A: NO, SEC 21 provides: Special Return Items Beyond the Reglementary Clearing Perioditems which have been subject of material alteration or items bearing forged
endorsement when such endorsement is necessary for negotiation shall be returned by direct presentation or demand to the Presenting Bank and not through the regular clearing
house facilities within the period prescribed by law for the filing of a legal action by the returning bank/branch, institution or entity sending the same.

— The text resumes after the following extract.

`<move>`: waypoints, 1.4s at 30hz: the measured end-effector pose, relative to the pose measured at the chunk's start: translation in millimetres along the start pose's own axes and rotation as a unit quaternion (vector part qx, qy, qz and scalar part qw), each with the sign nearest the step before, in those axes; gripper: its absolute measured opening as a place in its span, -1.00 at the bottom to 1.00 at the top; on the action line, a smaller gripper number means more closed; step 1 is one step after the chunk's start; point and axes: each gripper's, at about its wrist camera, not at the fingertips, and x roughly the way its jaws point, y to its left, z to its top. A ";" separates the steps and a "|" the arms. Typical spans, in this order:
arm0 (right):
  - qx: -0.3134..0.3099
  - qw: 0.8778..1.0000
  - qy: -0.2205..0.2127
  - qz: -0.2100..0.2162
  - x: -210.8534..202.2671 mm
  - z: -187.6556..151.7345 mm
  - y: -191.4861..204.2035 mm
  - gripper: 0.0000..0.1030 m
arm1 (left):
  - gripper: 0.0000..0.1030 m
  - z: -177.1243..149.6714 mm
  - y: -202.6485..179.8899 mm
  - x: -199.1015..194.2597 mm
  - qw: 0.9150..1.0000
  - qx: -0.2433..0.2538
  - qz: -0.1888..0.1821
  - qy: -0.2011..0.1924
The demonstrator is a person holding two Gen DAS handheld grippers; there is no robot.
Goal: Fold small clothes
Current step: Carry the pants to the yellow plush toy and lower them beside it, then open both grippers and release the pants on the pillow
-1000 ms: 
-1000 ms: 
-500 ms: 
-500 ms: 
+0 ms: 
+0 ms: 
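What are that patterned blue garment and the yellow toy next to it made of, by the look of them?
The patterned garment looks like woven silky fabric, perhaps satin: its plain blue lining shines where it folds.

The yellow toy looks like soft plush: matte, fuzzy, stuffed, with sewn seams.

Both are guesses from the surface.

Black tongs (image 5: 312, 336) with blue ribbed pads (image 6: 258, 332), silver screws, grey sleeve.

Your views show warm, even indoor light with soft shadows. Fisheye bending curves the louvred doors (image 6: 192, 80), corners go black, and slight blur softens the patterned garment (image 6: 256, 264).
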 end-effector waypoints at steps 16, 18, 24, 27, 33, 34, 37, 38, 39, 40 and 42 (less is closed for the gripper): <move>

24-hour clearing rule does not apply to altered checks. (AREZA vs. Express Savings Bank).
Antonio Viray, in his book Handbook on Bank Deposits, elucidated: the 24-hour rule has been modified. In the case of Hongkong & Shanghai vs. Peoples Bank reiterated in
Metrobank vs. FNCB, the SC strictly enforced the 24-hour rule under which the drawee bank forever loses the right to claim against the presenting/collecting bank if the check is
not returned at the next clearing day or within 24 hours. Apparently, the commercial banks felt that strict enforcement of the 24-hour rule was too harsh and made
representations and obtained modification of the rule, which is not incorporated in the Manual of Regulations. Since the same commercial banks controlled the PCHC,
incorporating the amended rule in PCHC Rules naturally followed.
As the rule now stands, the 24-hour rule is still in force, that is, any check which should be refused by the drawee bank in accordance with the banking practices shall be returned
through PCHC/ local clearing office , as the case may be, not later than the next regular clearing (24-hour). The modification is that items which have been subject to material
alteration or bearing forged endorsement may be returned even beyond 24-hours so long that the same is returned within the prescriptive period fixed by law. Prescriptive period
is 10 years because a check or endorsement is a written contract. The item need not be returned through the clearing house but by direct presentation to the presenting bank.